Edited by Clarence Major
Published by Routledge
1971
Pg. 27:
Chump change: a small amount of money.
 
Google Books
25 October 1971, New York magazine, “The Song of Joe B” by Felipe Luciano, pg. 51, col. 1:
Other identifying affectations were a hat turned backwards on your head, the latest style of clothing, some chump change in your pocket and nothing in your brain except total boredom.
   
Google Books
Chump Change
By David Eddie
Published by Random House of Canada Ltd.
1996
 
Google Books
Chump Change
By Dan Fante
Published by Sun Dog Press
1998
     
New York (NY) Times
ON LANGUAGE; Chump Change
By WILLIAM SAFIRE
Published: June 5, 2005
(...)
Begin with chump. In the 1864 edition of J.C. Hotten’s Slang Dictionary, it was defined as ‘‘the head or face. . . . A half-idiotic or daft person is said to be off his chump.’’ The chump then became synonymous with ‘‘fool’‘: Senator Marcus A. Hanna, who considered ‘‘politician’’ to be a high calling, in 1902 derided an opponent: ‘‘I used to think he was a politician, but I don’t now. He’s a chump.’’
 
That sense of being a jerk, easily defeated, was accentuated by its contrast with the similar-sounding champ.

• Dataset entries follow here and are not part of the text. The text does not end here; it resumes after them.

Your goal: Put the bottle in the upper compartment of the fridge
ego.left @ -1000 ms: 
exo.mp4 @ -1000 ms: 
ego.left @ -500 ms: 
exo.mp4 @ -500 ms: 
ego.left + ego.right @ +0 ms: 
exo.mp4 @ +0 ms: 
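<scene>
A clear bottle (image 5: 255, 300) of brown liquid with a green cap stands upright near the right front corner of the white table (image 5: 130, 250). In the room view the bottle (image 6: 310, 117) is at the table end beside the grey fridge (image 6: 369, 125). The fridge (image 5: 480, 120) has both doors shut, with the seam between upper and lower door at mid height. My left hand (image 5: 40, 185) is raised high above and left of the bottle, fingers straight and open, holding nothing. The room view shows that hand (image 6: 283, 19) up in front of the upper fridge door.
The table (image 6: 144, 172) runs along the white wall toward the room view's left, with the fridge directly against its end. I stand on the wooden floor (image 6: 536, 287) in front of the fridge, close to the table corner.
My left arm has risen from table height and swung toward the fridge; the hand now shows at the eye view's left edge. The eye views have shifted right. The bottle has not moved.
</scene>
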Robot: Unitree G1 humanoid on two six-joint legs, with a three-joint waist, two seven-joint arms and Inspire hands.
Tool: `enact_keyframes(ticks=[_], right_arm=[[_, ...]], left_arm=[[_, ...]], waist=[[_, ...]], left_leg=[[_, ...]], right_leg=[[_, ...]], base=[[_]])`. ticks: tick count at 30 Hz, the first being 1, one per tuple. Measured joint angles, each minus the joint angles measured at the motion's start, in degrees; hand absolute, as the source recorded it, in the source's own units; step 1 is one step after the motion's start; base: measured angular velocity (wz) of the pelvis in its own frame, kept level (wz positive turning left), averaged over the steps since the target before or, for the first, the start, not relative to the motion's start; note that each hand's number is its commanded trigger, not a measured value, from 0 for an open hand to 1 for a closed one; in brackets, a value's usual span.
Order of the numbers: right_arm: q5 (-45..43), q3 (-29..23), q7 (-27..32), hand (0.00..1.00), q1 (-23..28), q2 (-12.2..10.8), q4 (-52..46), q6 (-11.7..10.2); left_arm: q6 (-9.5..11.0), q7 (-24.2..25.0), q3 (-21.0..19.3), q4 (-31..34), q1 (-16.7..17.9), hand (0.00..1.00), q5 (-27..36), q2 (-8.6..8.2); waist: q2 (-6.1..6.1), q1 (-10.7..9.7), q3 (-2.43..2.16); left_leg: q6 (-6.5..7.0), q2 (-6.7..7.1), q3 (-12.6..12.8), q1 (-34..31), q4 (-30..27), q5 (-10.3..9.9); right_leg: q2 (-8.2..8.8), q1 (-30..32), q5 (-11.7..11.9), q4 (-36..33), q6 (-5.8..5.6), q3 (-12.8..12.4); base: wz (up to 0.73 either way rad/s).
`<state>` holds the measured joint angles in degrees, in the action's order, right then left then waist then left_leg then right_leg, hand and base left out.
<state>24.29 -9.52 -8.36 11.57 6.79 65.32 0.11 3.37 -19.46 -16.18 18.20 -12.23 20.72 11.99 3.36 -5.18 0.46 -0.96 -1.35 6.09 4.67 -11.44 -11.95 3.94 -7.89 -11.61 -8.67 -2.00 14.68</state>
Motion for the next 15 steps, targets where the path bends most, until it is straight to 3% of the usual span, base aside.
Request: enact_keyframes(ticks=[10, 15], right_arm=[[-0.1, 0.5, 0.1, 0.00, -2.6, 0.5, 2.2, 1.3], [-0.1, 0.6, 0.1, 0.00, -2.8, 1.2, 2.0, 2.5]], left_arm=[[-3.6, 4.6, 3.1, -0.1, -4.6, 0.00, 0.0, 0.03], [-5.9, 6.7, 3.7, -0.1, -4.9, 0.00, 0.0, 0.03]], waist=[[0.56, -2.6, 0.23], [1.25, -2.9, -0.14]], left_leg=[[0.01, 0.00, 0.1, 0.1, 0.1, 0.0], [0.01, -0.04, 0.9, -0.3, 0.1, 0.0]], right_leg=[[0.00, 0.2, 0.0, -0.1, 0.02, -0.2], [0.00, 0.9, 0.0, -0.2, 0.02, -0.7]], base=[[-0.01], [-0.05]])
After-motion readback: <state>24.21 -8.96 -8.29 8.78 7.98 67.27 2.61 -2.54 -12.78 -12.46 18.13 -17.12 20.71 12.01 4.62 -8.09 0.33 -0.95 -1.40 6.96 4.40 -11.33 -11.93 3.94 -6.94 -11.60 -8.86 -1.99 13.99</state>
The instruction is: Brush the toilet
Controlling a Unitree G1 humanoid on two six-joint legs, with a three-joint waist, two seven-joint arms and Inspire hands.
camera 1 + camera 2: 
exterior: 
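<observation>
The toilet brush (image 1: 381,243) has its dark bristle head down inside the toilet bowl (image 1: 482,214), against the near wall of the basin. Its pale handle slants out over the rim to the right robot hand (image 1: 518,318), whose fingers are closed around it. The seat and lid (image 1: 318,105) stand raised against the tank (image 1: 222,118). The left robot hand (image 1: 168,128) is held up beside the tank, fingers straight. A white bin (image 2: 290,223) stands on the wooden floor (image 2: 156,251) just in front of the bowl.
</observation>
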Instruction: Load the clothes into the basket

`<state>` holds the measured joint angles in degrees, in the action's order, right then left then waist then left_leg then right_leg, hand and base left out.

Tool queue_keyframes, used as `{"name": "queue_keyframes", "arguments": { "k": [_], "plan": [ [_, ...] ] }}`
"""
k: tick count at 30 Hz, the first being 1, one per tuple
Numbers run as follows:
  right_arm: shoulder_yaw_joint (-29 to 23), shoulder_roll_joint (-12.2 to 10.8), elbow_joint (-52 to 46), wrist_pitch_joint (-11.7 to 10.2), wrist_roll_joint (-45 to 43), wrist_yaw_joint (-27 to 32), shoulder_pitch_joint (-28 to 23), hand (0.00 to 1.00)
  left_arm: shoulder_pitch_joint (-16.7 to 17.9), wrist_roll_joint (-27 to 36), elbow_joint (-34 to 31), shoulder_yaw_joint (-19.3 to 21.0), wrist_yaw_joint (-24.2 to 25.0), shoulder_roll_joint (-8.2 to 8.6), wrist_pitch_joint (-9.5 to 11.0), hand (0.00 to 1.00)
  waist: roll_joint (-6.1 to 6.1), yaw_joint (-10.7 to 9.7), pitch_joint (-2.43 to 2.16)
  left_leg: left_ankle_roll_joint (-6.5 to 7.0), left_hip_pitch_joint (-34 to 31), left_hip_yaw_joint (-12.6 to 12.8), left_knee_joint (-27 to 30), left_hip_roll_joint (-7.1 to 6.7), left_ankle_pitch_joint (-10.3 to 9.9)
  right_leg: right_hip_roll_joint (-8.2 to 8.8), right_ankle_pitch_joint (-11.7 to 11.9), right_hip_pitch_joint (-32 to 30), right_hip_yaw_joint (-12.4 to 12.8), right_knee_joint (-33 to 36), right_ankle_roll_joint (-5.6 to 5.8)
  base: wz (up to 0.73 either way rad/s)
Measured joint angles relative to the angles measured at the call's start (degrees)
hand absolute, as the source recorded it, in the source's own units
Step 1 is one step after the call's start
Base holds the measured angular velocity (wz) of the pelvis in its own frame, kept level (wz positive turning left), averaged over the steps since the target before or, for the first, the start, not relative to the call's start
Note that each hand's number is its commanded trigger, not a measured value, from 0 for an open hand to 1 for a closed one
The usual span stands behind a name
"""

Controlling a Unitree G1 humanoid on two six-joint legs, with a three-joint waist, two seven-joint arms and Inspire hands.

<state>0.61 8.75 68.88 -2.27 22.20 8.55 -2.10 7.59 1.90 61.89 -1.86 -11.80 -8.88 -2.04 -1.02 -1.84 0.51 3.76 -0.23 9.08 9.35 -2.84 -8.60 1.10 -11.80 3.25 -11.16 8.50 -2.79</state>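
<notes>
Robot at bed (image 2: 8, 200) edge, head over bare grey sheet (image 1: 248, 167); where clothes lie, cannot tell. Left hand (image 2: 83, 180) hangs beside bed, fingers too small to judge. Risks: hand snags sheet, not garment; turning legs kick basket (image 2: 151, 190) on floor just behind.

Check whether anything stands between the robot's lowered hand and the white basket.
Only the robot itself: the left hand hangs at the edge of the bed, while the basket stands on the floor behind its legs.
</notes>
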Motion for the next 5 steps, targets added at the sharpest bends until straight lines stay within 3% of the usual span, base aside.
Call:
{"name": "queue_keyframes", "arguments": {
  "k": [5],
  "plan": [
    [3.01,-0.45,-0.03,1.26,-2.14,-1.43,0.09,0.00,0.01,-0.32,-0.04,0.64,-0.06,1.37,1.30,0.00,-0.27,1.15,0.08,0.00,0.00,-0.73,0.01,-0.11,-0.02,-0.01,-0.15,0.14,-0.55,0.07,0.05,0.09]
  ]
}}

But by 1930, in his Dictionary of the Underworld, Eric Partridge detected a sinister connotation in the verb form of chump, meaning ‘‘to hoodwink’‘: ‘‘Every once in a while I chump a guy for some real dough.’’ That meaning was taken up in the world of prostitution, married to ‘‘trivial amount,’’ and in 1967, Robert Beck wrote in ‘‘Pimp’’ that in the 1940’s ‘‘Western whores were lazy and satisfied with making ‘chump change.’‘’ The novelist George Cain wrote in the 1970 ‘‘Blueschild Baby,’’ ‘‘The toughs stand at the entrances . . . jingling chump change in their pockets.’’ James Ellroy had his fictional villain in 1988 ‘‘only making chump change gigging on Central Avenue.’’
 
Now the phrase is used 24/7 (a numeric locution that has temporarily replaced the nondigital round the clock as well as the slangily natural allatime). It is most frequently used to describe a huge number that pales in comparison with an even bigger number: ‘‘An extra $11 billion in the highway bill may seem like chump change to most of the Senate,’’ grumbles The San Antonio Express. Or, as my source uses the phrase, it’s what dot-com dukes think of as a measly $10 million.